The faintest hints of the 1960s hit parade radiate off these three beautiful instrumental pieces for electric guitar by the Japanese composer Naoto Kawate. We are reminded, at arm’s length, of the optimistic twang of the Ventures or the crisp strummed chords of the Archies. But there is no hewing to antique formula here. These are not––not exactly, anyway––pop songs.
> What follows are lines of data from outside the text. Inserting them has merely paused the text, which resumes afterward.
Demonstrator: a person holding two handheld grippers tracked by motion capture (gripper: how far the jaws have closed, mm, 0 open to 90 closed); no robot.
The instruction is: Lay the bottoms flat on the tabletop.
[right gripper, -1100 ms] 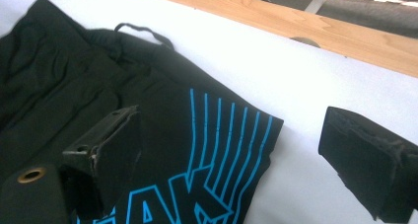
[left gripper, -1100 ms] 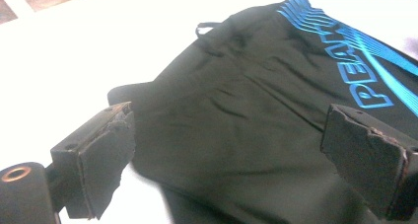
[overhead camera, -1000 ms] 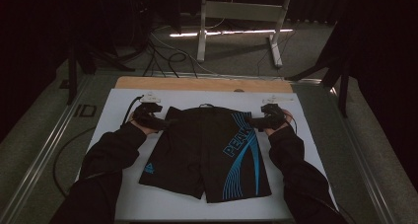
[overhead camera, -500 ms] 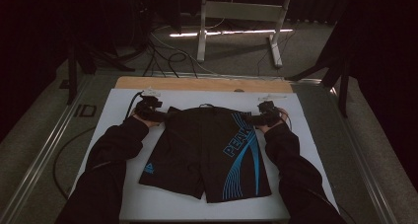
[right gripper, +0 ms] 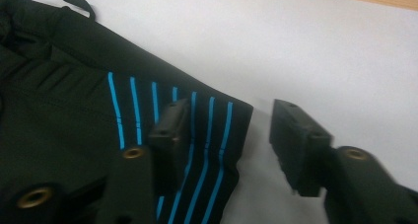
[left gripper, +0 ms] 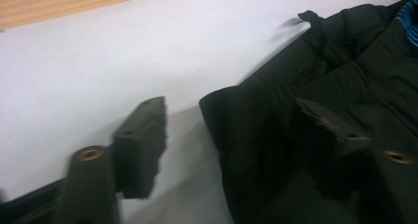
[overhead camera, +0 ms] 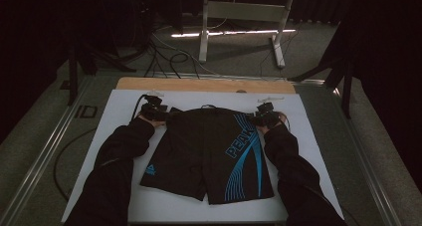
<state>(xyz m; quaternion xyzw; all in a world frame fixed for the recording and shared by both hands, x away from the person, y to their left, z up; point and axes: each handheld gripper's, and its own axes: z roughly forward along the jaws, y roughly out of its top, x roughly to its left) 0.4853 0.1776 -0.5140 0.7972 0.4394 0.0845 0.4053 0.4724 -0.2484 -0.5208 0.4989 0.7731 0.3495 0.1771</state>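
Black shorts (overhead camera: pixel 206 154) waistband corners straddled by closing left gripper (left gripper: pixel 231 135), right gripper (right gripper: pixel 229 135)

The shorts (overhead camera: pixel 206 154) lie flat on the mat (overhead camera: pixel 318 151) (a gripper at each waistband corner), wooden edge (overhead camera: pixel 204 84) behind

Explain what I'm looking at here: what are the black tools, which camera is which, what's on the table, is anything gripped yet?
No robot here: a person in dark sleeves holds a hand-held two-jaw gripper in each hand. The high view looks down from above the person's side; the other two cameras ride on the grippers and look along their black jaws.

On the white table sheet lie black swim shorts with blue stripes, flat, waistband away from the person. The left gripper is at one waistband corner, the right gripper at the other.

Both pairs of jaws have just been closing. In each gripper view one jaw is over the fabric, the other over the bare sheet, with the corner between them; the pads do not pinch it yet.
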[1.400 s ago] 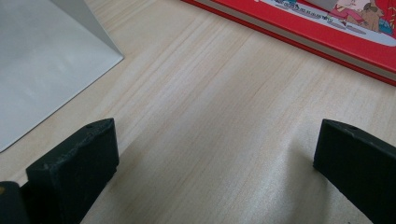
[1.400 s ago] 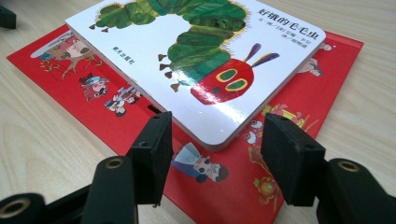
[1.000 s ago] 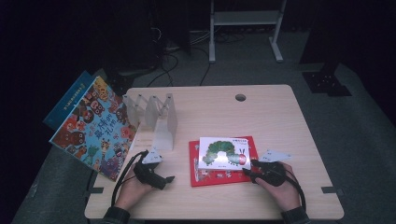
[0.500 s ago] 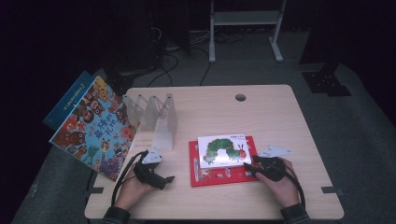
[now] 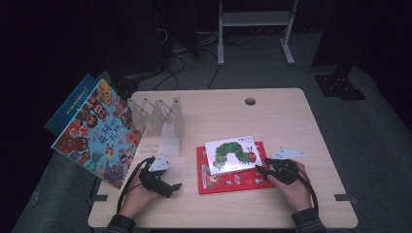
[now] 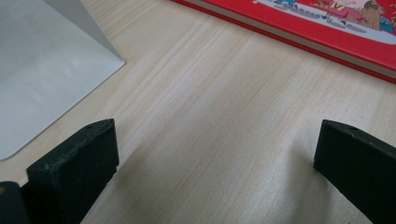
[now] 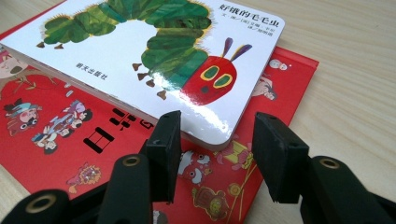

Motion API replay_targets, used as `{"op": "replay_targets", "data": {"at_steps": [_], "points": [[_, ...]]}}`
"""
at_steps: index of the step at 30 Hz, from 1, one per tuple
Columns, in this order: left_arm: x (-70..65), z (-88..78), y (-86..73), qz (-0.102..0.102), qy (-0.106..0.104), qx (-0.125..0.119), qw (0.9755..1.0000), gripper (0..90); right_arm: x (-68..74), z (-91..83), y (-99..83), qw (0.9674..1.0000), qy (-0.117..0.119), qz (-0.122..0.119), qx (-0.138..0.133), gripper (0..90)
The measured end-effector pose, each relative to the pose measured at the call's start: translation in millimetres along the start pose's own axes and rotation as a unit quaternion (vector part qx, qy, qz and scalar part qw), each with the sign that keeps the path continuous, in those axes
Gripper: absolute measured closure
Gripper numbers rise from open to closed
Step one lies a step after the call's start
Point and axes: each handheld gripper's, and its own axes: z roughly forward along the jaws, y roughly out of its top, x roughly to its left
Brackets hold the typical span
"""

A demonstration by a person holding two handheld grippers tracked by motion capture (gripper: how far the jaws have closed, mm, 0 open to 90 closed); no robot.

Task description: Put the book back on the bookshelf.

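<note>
White caterpillar book [image 7: 140, 60] cover: "好饿的毛毛虫" top right; "明天出版社" lower left. Other print unreadable.

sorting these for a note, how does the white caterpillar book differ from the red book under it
The white caterpillar book is smaller and lies on top, skewed; the red book is larger and lies flat on the table. The white one looks thick like a board book; the red one looks thinner. Both are closed picture books.
</note>
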Motion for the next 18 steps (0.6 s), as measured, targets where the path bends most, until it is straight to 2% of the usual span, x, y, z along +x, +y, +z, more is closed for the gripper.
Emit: {"op": "replay_targets", "data": {"at_steps": [3,8,18], "points": [[-2.3,-0.1,4.6,-0.001,-0.011,-0.003,0.9999,0.0,-0.6,0.1,0.1,1.0000,0.001,-0.001,-0.001,51.8],[-8.1,2.5,22.5,0.010,-0.032,-0.021,0.9992,0.0,0.5,2.5,0.1,1.0000,0.008,-0.004,0.002,51.7],[-14.3,16.7,50.0,0.031,-0.057,-0.018,0.9977,0.0,0.0,2.4,0.2,0.9999,0.011,-0.002,0.000,50.9]]}}
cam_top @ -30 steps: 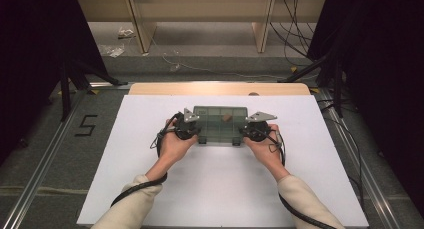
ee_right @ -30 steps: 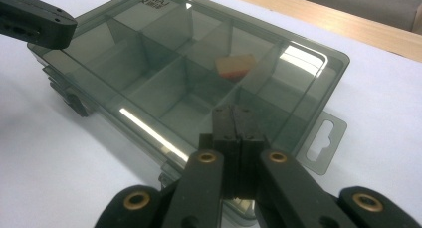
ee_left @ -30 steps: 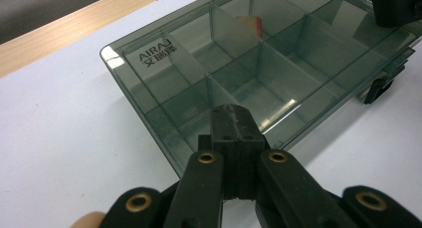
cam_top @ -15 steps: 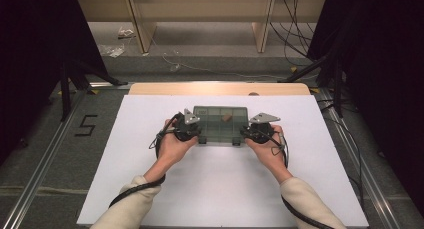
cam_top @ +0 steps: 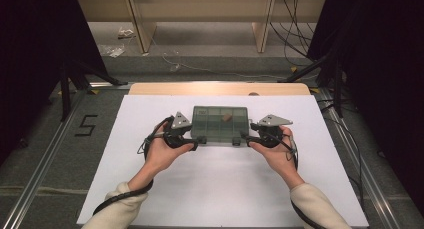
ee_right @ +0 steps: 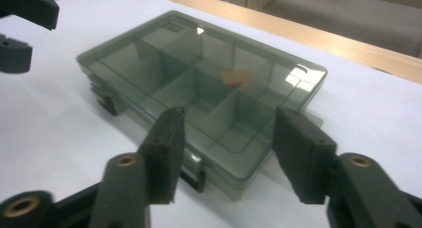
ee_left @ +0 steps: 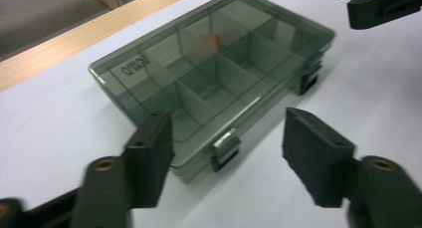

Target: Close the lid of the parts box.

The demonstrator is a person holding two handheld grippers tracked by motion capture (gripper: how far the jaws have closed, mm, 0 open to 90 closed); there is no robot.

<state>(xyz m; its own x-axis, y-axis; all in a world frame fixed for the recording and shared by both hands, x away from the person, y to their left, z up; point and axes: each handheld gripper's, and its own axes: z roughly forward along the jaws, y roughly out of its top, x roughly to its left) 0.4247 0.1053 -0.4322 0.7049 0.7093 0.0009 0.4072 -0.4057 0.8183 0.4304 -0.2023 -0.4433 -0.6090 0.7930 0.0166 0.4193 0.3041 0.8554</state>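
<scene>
High view: box (cam_top: 220, 125) between both grippers

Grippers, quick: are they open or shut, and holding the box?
Left gripper: open, just been opening, holding nothing.
Right gripper: open, just been opening, holding nothing.

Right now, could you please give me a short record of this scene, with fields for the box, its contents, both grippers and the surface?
box: smoky clear compartment box, lid closed, lying flat
contents: one small orange piece in a far compartment; other compartments look empty
latches: two on the near edge, one in front of the left gripper
left gripper: jaws have just been opening, apart at the box's near left corner, not pressing it
right gripper: jaws have just been opening, apart at the near right corner, not pressing
surface: white sheet on the table
</scene>
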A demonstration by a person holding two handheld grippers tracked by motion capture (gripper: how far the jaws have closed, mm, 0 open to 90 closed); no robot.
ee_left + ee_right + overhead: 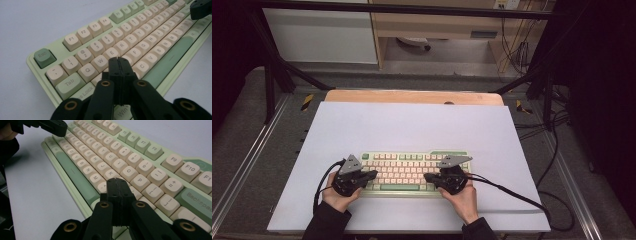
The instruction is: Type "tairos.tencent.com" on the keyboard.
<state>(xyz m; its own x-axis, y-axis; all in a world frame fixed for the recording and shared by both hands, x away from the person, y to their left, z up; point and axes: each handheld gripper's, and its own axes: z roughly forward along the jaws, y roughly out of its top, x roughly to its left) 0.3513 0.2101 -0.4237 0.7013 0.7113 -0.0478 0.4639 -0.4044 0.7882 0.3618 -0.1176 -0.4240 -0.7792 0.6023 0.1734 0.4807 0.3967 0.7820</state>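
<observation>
My left tongs (119,60) are clenched with nothing between them, their tips over the keyboard (412,172) near its D and F keys. My right tongs (117,180) are clenched and bare as well, over the keys near L and P. The keyboard lies flat near the front edge of the white tabletop (412,125), between my hands.

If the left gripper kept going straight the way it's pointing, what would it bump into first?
Probably the keyboard. The left gripper, jaws shut, points down and across its letter keys, around D and F. Depth is hard to judge, so the exact key is uncertain.
</observation>
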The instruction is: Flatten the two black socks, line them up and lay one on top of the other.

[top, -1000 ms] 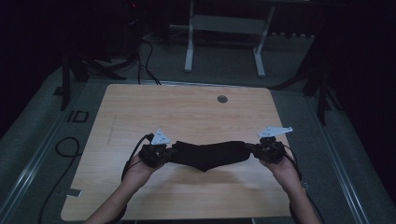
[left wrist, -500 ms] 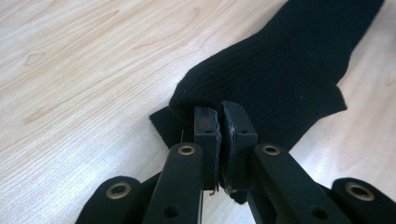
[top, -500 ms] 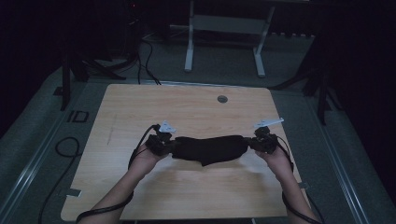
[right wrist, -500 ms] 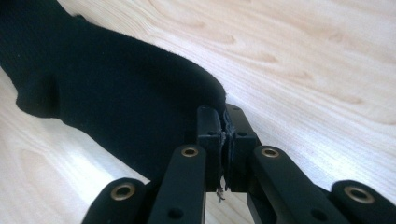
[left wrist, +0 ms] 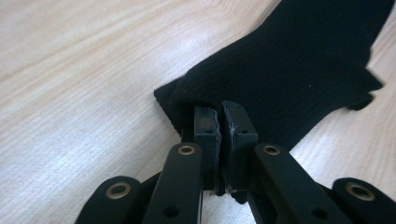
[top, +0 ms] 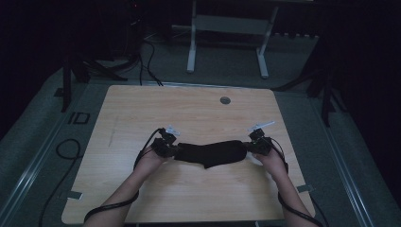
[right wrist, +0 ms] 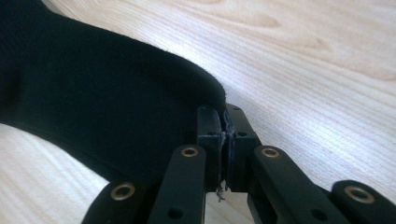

It would be more accurate to describe these pieces as loving tributes to the ambience and atmosphere of ’60s pop, a certain swath of feelings imprinted on sounds that come from a particular moment in historical time.
 
Looked at in a different way, we might say that Kawate (perhaps best known for his contributions to the legendary Japanese collective Maher Shalal Hash Baz) has constructed ingenious little machines within which to study the interaction of simple elements—one guitar strumming plaintive chords four-to-the-bar, another playing a plangent melody up the neck. What, Kawate asks, are the possible outcomes of this commingling of elements? In this playfully experimental respect, Three Guitar Tunes evokes the music of the sweetly deranged Deerhoof-adjacent group The Curtains.
 
On “Corner Lights,” Kawate winds a snaky melody around a sweetly melancholy set of chords. Echoes of psychedelic-guitar visionary Zal Yanovsky can be heard in the decorations of the lead voice. But the constituent parts do not cohere into a wordless pop song or cinematic mood music. Similarly, the continuous eight-note melodyb of “Slightly Different” drives through a series of nearly identical side streets, never returning precisely to a starting point or allowing the passenger to know (with any certainty) the nature or purpose of the trip. “Wrong Platform” pairs a lithe folk-rock strumming pattern with a more densely ornamented melody line and a few carefully selected idiomatic gestures: here, a hint of vibrato; there, some sliding double stops. The effect is mesmerizing, touching, weird—a judgment that applies to Three Guitar Tunes as a whole.